Bisnis.com, JAKARTA – Rasio kredit bermasalah atau non performing loan (NPL) perbankan mengalami kenaikan selama pandemi virus corona atau Covid-19. Sektor industri pertambangan menjadi salah satu sektor pendorong utama kenaikan NPL perbankan.
Hal tersebut menjadi salah satu pendorong perbankan sangat selektif atau berhati-hati dalam menyalurkan kredit untuk sektor tambang.
Sampai dengan kuartal III/2020, Otoritas Jasa Keungan (OJK) mencatat NPL gross perbankan mencapai 2,09 persen. Angka tersebut naik cukup tinggi dibandingkan dengan akhir tahun lalu yang berada pada level di bawah 1,5 persen.
Adapun, per September 2020, NPL untuk sektor pertambangan dan penggalian mencapai Rp8,14 triliun dari total kredit yang disalurkan sebanyak Rp149,08 triliun. Capaian itu naik dari periode yang sama tahun lalu di mana NPL sektor itu sebesar Rp4,02 triliun dari kredit yang disalurkan sebesar Rp129,72 triliun.

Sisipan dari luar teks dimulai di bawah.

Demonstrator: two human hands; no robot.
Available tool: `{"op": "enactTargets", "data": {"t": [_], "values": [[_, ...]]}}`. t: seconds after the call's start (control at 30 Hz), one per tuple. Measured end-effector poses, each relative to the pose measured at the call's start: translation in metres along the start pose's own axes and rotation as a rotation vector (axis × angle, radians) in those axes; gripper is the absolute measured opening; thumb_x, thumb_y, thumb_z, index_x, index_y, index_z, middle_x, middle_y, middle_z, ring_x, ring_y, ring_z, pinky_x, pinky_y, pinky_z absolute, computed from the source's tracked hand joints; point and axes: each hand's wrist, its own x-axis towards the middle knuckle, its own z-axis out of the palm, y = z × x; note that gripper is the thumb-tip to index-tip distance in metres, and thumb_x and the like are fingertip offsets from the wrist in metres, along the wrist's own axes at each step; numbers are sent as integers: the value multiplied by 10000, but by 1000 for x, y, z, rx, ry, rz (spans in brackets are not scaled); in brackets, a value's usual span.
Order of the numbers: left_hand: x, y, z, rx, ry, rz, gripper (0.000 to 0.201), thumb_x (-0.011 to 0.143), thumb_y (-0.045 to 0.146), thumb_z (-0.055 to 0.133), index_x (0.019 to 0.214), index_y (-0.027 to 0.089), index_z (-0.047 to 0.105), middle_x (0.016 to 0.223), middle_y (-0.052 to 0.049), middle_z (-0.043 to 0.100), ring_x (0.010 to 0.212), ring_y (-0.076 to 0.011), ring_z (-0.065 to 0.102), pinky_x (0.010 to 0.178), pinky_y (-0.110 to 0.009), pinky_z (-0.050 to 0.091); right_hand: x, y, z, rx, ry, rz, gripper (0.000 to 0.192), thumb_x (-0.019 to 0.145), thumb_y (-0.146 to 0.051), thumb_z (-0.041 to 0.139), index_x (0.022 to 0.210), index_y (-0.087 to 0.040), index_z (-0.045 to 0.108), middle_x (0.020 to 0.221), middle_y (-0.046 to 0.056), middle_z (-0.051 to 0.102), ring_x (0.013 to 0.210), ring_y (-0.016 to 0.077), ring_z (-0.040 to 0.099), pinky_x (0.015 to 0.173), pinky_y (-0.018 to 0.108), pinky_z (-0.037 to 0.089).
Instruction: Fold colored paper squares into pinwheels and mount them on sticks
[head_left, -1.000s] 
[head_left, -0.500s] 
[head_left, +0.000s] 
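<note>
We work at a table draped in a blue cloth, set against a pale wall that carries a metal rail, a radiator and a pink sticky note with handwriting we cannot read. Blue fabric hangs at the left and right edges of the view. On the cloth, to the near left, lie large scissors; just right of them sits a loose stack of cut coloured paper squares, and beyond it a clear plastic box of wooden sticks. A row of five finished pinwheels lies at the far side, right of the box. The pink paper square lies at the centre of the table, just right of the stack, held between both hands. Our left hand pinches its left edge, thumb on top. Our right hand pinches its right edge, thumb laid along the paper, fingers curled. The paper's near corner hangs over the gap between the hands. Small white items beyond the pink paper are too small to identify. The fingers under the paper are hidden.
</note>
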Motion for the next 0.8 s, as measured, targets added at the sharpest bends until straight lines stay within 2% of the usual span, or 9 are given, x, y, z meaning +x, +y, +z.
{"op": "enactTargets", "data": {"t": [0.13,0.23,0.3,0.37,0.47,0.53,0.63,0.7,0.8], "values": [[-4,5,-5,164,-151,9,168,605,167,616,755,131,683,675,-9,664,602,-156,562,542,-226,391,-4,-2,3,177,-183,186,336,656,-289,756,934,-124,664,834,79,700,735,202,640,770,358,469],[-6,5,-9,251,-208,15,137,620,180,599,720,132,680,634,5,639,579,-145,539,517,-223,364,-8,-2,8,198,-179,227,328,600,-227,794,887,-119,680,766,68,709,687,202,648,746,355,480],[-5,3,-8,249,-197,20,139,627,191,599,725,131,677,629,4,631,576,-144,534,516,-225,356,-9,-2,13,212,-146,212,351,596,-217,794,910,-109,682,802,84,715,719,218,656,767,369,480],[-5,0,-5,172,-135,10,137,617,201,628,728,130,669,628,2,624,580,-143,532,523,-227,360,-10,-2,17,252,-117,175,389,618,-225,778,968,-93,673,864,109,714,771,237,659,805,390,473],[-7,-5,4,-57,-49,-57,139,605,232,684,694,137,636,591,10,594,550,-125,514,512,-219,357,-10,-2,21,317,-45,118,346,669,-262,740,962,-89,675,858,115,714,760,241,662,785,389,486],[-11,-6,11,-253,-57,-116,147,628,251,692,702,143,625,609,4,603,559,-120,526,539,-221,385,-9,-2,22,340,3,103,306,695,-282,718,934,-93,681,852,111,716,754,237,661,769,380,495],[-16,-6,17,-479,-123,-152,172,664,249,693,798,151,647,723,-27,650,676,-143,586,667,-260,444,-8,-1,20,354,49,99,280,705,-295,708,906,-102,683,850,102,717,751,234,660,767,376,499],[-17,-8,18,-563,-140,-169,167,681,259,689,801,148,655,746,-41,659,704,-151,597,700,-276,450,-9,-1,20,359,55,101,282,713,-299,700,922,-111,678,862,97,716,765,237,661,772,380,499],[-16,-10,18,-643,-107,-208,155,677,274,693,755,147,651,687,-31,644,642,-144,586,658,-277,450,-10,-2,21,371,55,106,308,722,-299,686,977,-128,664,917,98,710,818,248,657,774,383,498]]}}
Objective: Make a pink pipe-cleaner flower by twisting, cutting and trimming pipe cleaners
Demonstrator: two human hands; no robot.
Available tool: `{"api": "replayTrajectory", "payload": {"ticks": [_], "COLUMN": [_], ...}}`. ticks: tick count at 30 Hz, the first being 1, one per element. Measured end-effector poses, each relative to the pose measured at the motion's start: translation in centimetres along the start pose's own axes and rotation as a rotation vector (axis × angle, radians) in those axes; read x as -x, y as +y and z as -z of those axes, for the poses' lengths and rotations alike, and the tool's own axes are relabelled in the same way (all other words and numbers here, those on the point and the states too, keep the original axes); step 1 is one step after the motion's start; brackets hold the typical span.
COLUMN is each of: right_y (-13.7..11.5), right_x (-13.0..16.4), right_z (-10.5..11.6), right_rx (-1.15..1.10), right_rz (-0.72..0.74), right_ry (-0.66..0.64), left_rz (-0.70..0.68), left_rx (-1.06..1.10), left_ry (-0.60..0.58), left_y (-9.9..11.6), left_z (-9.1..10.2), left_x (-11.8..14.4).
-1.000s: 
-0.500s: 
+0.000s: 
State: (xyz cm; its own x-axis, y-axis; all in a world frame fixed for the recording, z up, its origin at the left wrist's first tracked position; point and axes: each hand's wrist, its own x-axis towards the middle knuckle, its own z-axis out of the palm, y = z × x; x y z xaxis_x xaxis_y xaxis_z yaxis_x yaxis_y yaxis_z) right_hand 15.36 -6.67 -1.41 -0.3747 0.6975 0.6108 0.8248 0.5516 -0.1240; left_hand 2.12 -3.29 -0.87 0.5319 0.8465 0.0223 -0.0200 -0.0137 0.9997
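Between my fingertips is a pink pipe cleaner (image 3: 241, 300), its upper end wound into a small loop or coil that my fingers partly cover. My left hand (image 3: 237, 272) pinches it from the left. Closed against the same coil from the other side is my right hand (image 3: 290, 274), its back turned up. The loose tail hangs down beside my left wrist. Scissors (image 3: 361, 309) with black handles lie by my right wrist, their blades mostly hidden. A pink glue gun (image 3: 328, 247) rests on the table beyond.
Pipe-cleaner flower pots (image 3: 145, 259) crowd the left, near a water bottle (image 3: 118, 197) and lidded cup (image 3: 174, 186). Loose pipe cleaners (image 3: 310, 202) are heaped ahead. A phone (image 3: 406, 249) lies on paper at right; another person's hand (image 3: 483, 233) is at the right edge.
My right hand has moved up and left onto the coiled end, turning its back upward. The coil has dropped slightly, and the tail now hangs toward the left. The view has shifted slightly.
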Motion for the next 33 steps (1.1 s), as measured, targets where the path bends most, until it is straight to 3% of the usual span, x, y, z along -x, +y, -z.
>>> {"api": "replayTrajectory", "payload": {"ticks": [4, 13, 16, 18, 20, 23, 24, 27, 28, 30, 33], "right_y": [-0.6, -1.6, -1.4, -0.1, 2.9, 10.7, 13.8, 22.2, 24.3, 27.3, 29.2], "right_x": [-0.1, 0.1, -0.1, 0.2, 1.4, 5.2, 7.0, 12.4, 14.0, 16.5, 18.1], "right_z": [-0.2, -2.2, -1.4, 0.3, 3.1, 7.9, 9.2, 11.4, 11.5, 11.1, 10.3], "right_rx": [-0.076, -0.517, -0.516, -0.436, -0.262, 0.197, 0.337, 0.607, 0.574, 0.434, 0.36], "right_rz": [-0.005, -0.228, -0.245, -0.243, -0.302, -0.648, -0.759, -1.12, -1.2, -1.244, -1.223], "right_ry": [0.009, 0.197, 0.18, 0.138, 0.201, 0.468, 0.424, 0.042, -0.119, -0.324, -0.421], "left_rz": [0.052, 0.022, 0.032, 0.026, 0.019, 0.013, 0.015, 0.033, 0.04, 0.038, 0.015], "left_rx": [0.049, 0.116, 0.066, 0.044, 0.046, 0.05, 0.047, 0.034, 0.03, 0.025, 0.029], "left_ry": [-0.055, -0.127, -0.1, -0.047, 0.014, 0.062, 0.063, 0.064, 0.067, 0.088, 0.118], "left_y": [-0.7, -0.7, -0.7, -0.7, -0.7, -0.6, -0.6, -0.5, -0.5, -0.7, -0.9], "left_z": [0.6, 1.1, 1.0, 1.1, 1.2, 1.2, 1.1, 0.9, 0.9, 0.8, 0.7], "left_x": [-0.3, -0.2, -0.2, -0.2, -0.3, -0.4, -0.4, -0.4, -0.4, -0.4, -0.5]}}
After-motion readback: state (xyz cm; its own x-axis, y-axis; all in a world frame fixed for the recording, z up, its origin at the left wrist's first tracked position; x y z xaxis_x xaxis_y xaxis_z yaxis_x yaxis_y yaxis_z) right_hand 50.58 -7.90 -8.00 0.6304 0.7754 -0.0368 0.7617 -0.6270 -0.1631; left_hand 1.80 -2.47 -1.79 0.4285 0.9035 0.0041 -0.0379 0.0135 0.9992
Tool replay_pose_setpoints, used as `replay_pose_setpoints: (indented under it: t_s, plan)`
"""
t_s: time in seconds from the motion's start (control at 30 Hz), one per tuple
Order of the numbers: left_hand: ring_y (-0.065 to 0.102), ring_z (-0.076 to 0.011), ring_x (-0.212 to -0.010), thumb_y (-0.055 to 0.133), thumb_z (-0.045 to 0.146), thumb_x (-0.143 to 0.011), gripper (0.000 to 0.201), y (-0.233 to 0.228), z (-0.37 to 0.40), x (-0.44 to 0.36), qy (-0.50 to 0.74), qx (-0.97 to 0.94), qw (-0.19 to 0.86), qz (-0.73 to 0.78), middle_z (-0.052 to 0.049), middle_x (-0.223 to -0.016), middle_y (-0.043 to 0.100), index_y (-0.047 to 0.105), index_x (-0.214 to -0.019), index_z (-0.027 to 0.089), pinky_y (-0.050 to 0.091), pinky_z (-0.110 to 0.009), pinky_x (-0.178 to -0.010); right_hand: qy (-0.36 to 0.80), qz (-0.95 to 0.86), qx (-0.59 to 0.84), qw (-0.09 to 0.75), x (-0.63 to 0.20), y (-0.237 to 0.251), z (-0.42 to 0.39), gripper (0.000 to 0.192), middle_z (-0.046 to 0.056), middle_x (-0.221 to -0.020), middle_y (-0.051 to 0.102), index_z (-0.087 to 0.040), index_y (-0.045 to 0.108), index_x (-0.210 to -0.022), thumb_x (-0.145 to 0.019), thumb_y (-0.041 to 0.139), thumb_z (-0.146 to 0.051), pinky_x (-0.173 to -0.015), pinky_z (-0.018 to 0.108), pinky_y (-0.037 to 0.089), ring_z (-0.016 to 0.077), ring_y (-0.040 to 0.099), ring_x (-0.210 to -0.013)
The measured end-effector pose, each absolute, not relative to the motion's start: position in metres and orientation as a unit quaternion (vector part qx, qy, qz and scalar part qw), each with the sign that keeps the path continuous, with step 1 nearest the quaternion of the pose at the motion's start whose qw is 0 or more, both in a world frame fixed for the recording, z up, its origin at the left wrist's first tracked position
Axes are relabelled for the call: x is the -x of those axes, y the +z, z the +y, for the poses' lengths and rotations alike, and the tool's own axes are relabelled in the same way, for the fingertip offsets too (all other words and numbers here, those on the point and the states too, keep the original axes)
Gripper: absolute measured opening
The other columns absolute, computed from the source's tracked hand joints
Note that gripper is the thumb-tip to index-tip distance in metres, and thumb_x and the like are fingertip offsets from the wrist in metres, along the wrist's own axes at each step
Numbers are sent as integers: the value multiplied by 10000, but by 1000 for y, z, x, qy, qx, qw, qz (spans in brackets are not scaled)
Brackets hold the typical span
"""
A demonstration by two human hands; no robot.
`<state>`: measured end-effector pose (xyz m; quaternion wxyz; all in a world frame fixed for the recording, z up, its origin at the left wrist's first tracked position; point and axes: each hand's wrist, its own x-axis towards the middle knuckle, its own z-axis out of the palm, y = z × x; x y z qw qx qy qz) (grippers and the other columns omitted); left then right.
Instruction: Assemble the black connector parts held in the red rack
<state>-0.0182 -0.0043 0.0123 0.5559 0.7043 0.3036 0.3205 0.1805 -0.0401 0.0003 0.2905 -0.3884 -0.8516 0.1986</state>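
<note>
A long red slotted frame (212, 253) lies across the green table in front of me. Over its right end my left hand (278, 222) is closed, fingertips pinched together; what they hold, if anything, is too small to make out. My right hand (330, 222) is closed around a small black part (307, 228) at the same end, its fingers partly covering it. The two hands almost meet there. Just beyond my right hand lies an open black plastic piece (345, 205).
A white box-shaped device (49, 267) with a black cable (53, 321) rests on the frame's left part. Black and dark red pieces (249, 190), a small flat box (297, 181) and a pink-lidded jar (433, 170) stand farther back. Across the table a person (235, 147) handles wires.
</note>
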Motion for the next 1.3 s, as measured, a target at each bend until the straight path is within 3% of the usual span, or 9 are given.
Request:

Peneliti Senior Center of Reform on Economics (CORE) Piter Abdullah mengatakan kredit perbankan untuk sektor pertambangan memang sudah mengalami penurunan secara signifikan sejak lima tahun lalu atau ketika harga barang komoditas terutama tambang turun drastis.
"Banyak pengusaha tambang yang menutup tambangnya dan NPL di sektor pertambangan meningkat sangat tinggi. Hal ini mendorong bank-bank menghentikan penyaluran kredit untuk sektor pertambangan," kata Piter saat dihubungi Bisnis Jumat (4/12/2020).